WHAT IS NEEDED
Every line below containing the word "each" should be found and copied.

RAW DATA
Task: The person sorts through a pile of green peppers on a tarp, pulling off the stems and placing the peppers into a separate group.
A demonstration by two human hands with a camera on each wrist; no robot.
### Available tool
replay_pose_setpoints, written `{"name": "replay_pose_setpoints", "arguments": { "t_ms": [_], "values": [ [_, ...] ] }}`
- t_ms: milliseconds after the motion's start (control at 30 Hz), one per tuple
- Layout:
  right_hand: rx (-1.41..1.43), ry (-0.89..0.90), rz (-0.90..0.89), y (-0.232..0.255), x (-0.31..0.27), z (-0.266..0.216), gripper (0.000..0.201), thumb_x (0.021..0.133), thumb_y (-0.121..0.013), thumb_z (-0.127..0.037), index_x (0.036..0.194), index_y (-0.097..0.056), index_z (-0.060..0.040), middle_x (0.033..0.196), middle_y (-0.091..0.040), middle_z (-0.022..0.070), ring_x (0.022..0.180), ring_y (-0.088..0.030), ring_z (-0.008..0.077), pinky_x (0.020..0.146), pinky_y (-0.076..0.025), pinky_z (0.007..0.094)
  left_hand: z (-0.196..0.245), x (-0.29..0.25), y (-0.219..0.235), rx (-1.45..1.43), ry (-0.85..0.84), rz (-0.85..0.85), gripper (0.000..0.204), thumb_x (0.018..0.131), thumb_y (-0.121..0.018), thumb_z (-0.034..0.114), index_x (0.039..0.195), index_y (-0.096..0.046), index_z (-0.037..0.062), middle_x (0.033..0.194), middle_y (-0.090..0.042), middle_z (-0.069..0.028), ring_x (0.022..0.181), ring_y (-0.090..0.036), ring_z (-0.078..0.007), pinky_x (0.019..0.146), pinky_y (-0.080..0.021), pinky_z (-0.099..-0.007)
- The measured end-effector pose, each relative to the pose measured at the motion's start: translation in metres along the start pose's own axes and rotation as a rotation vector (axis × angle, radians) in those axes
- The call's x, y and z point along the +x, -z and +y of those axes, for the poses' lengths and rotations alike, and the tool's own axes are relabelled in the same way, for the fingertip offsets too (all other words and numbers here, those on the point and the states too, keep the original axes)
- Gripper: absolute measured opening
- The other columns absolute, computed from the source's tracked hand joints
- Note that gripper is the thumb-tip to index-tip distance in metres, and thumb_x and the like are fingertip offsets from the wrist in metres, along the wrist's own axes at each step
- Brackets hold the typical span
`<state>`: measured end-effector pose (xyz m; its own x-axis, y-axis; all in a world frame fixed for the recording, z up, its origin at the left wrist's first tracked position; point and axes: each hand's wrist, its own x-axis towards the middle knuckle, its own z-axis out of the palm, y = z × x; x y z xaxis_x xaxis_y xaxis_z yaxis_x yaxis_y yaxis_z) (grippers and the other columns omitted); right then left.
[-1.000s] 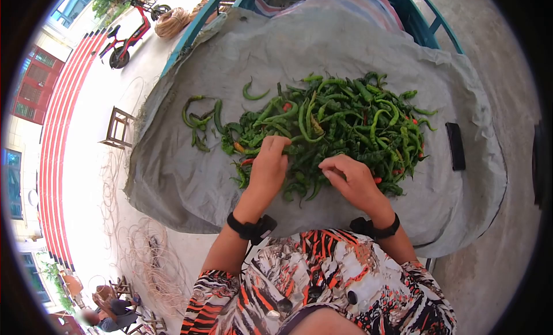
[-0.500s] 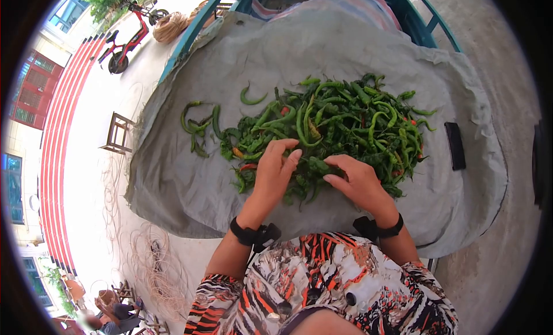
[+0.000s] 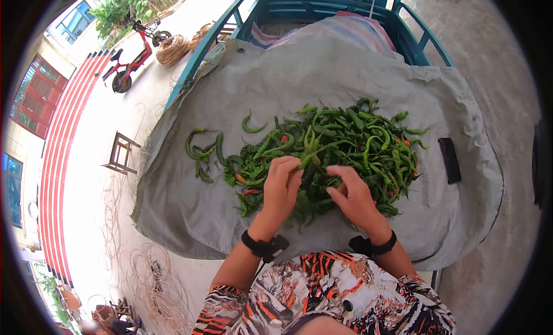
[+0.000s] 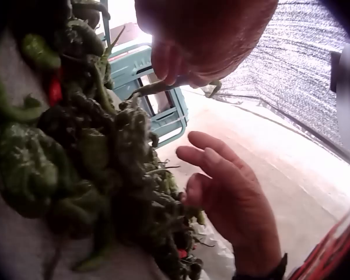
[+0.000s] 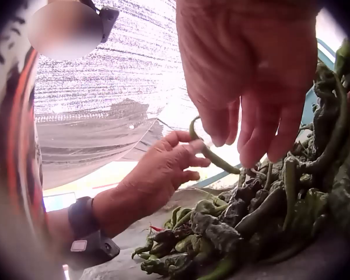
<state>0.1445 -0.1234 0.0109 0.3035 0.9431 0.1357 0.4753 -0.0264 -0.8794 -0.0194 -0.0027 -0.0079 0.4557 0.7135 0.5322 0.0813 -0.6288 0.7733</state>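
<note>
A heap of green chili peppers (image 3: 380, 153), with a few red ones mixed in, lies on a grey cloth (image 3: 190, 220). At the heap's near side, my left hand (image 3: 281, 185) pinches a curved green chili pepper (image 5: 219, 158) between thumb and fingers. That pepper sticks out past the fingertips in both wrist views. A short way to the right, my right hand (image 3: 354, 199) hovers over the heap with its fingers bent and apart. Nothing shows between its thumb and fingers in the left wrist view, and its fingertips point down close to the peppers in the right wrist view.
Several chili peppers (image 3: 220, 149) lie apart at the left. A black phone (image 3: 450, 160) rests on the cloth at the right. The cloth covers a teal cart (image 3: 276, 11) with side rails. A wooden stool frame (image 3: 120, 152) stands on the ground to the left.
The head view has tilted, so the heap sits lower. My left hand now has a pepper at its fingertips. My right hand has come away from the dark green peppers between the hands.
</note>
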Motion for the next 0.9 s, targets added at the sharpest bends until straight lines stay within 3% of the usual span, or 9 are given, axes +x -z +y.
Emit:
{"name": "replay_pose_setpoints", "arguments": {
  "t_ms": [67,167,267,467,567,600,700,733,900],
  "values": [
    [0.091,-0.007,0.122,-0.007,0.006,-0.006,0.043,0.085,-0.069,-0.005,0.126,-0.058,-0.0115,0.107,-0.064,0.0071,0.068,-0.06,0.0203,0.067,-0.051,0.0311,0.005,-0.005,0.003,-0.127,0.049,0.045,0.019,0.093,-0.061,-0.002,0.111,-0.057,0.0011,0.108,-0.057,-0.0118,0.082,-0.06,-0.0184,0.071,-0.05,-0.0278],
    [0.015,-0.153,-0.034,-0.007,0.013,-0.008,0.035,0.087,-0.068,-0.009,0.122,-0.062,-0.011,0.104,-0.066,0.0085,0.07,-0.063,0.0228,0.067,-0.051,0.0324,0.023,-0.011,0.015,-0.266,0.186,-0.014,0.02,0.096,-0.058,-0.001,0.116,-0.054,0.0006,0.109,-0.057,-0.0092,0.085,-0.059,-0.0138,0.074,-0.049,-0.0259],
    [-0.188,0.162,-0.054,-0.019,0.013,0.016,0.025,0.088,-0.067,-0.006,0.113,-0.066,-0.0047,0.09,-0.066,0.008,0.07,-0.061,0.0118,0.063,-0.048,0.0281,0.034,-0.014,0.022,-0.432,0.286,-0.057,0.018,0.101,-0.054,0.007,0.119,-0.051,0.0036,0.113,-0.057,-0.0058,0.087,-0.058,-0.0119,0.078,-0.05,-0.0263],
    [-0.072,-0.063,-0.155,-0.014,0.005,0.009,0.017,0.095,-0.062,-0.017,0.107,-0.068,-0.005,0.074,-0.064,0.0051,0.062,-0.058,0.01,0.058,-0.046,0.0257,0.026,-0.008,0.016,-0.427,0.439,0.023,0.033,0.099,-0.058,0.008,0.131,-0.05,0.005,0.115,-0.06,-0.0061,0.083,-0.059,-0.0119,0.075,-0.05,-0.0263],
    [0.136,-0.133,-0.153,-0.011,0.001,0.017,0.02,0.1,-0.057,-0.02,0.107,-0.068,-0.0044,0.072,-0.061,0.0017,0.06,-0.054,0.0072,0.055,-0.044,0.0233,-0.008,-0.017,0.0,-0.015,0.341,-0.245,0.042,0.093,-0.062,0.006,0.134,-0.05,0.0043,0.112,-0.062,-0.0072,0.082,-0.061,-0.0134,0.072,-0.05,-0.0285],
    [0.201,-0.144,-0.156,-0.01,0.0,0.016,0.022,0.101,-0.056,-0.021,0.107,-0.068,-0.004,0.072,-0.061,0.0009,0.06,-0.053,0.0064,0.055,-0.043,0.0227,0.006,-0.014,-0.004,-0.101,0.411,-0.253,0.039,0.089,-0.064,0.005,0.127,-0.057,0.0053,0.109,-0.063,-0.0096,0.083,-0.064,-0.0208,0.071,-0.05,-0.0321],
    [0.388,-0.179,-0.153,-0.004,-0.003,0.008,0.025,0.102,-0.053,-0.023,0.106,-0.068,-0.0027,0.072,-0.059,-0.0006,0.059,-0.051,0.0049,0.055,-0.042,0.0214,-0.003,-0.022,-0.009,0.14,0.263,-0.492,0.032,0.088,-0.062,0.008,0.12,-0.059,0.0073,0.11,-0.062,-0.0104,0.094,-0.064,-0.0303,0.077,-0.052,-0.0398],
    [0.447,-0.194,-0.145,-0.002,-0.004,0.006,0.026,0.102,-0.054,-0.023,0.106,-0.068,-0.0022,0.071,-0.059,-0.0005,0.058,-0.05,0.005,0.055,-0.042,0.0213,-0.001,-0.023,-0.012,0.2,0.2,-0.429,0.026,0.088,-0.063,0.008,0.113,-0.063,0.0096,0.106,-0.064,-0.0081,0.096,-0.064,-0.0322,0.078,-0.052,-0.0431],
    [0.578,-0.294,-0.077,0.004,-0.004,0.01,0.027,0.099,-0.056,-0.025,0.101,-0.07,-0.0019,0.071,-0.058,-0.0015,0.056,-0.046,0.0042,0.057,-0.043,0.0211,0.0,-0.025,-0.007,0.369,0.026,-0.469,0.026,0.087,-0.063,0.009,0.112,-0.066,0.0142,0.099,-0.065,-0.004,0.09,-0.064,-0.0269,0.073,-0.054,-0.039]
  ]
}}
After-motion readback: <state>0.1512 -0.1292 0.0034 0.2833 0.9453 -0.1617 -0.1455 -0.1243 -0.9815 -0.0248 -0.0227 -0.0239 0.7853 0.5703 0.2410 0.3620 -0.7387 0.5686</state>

TASK OUTPUT
A demonstration by two human hands with a camera on each wrist; no robot.
- The measured end-effector pose, each relative to the pose measured at the motion's start: translation in metres along the start pose's own axes and rotation as a rotation vector (axis × angle, radians) in those axes
- Note that gripper is the thumb-tip to index-tip distance in metres, and thumb_x and the like are fingertip offsets from the wrist in metres, along the wrist's own axes at each step
`<state>`: measured end-effector pose (xyz m; its own x-axis, y-axis; all in a world frame fixed for the recording, z up, its origin at the left wrist's first tracked position; point and axes: each hand's wrist, its own x-axis towards the middle knuckle, its own z-axis out of the palm, y = z × x; x y z xaxis_x xaxis_y xaxis_z yaxis_x yaxis_y yaxis_z) (grippers and the other columns omitted); right then left.

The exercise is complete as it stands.